(Data extracted from a collection)
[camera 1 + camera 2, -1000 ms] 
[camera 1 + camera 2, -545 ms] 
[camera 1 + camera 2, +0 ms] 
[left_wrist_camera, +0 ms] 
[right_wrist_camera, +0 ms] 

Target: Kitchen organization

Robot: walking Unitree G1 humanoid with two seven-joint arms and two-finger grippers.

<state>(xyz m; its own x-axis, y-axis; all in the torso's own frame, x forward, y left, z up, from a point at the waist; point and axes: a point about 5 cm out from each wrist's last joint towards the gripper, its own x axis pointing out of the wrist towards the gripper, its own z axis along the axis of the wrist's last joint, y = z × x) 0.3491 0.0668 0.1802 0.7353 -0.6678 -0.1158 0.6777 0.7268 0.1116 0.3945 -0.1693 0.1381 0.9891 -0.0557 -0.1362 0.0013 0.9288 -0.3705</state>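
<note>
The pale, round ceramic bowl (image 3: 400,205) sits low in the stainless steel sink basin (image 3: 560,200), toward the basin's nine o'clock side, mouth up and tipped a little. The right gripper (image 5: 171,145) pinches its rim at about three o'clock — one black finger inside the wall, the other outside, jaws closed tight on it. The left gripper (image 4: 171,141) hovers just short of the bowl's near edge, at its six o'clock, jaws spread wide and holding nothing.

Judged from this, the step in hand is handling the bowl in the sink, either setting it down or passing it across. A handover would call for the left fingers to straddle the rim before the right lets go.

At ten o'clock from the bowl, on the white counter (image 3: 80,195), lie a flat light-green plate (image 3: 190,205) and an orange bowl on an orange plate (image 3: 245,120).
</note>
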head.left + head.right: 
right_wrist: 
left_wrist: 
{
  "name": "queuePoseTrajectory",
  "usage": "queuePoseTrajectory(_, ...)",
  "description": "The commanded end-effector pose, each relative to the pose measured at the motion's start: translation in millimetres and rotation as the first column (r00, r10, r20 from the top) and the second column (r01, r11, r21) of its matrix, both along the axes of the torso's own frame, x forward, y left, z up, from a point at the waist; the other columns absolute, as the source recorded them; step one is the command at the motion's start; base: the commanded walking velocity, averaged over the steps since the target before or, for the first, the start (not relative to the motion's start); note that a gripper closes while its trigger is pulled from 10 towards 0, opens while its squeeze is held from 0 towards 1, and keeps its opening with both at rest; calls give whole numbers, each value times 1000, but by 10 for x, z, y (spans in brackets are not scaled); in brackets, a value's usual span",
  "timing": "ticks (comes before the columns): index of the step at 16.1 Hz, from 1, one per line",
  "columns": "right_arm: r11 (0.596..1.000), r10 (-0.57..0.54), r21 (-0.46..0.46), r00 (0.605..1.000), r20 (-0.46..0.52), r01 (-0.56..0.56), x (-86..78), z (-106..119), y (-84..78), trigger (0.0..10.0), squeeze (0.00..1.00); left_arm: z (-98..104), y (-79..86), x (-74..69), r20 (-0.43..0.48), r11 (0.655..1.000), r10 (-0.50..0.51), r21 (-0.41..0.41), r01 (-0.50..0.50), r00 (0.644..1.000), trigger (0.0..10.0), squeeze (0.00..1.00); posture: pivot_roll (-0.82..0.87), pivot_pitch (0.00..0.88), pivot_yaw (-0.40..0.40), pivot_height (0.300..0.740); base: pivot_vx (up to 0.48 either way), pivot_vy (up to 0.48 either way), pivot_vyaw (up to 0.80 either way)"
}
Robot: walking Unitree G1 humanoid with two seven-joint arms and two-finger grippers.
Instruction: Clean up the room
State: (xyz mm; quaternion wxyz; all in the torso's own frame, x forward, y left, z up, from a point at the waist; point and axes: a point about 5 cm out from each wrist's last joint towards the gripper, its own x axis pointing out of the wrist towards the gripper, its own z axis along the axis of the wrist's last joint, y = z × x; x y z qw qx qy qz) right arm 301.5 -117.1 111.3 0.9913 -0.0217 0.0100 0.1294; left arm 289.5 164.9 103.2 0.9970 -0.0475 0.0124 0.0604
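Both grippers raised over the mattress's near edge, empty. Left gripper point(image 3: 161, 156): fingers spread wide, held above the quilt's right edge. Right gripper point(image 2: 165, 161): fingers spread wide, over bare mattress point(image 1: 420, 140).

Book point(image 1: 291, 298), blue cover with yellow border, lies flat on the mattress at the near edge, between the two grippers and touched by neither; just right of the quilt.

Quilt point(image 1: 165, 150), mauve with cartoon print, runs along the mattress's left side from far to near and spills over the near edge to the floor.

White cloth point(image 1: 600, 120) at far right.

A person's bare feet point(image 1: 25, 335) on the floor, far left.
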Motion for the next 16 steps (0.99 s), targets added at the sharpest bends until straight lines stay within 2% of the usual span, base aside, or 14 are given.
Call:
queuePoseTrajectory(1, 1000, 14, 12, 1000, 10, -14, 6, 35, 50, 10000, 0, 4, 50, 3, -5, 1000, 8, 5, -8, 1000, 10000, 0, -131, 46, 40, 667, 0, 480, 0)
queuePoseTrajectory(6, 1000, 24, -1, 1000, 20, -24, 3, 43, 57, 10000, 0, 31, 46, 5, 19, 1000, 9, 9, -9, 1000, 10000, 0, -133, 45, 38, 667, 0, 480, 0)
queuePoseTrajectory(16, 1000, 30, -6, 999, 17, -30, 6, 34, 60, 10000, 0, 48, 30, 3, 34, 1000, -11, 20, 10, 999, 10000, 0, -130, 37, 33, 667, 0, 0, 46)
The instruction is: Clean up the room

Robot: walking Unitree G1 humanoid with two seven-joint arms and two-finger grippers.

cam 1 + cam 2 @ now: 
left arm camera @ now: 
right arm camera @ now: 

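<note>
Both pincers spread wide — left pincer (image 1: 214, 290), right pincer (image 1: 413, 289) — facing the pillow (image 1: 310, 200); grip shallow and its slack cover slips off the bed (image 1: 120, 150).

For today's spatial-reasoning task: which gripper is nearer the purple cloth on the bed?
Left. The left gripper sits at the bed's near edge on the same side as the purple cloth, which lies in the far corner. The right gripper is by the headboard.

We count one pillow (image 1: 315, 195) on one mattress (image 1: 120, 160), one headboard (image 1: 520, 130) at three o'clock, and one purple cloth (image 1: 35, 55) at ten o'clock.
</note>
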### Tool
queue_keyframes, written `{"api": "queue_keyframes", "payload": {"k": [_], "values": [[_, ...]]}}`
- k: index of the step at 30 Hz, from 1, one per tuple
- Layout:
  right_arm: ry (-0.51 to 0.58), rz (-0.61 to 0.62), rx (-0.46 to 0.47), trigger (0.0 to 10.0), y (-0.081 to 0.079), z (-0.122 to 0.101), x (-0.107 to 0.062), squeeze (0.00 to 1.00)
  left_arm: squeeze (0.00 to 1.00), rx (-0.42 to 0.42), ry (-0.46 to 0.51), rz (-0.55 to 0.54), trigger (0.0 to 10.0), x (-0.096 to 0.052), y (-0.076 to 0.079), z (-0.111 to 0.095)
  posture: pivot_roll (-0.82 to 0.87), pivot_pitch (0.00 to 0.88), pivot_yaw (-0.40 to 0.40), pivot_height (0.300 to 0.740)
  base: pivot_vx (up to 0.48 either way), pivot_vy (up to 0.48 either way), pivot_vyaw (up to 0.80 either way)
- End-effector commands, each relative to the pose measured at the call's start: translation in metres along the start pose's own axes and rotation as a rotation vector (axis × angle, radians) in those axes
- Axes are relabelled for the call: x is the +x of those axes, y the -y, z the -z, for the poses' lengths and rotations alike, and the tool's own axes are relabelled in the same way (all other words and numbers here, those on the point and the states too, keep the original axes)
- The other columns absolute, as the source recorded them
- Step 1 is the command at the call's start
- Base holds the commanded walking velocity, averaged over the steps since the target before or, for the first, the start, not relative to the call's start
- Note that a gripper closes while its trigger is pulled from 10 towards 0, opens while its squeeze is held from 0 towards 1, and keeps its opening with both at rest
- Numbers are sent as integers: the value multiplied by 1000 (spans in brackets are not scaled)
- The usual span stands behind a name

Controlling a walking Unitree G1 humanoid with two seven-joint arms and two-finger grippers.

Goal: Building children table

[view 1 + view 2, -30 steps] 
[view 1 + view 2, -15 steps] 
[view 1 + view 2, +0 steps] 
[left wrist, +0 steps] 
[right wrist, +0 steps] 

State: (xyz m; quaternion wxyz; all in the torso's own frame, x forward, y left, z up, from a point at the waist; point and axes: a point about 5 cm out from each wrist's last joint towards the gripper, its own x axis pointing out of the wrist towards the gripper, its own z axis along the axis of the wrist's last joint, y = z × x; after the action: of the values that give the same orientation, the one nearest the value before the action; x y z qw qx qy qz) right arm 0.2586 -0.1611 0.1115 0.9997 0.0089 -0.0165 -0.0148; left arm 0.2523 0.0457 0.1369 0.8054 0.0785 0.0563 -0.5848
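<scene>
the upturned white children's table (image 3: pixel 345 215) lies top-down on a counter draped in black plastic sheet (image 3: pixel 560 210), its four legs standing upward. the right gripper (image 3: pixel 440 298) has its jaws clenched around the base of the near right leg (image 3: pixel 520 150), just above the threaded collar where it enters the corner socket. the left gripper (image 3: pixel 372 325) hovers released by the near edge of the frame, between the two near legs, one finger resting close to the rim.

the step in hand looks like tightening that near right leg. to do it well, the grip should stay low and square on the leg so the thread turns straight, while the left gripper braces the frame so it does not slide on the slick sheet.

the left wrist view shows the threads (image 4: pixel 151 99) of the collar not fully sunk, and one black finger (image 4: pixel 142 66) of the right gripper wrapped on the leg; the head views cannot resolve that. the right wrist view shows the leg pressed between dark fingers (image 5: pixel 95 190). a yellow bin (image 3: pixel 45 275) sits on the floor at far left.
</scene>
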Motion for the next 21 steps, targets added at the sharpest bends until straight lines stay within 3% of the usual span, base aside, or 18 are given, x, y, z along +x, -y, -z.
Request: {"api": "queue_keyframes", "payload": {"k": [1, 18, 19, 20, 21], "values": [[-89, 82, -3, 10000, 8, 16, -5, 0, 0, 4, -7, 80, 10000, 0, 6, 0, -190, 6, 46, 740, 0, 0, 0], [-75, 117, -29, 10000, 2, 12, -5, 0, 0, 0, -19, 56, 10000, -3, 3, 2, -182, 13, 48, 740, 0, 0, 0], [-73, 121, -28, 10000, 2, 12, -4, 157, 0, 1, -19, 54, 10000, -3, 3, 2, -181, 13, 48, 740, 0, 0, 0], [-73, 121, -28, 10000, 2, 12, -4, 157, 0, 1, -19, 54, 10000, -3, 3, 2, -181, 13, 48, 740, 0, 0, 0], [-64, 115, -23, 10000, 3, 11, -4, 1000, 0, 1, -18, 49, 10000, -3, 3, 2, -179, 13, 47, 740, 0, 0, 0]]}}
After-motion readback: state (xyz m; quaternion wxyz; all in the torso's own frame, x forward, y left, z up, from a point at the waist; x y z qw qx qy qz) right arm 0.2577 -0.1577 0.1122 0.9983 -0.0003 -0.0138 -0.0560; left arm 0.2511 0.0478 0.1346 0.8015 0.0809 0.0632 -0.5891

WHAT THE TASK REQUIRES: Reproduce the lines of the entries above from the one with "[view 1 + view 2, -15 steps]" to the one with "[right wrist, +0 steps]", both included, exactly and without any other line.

EXERCISE SOLUTION:
[view 1 + view 2, -15 steps] 
[view 1 + view 2, +0 steps] 
[left wrist, +0 steps] 
[right wrist, +0 steps] 

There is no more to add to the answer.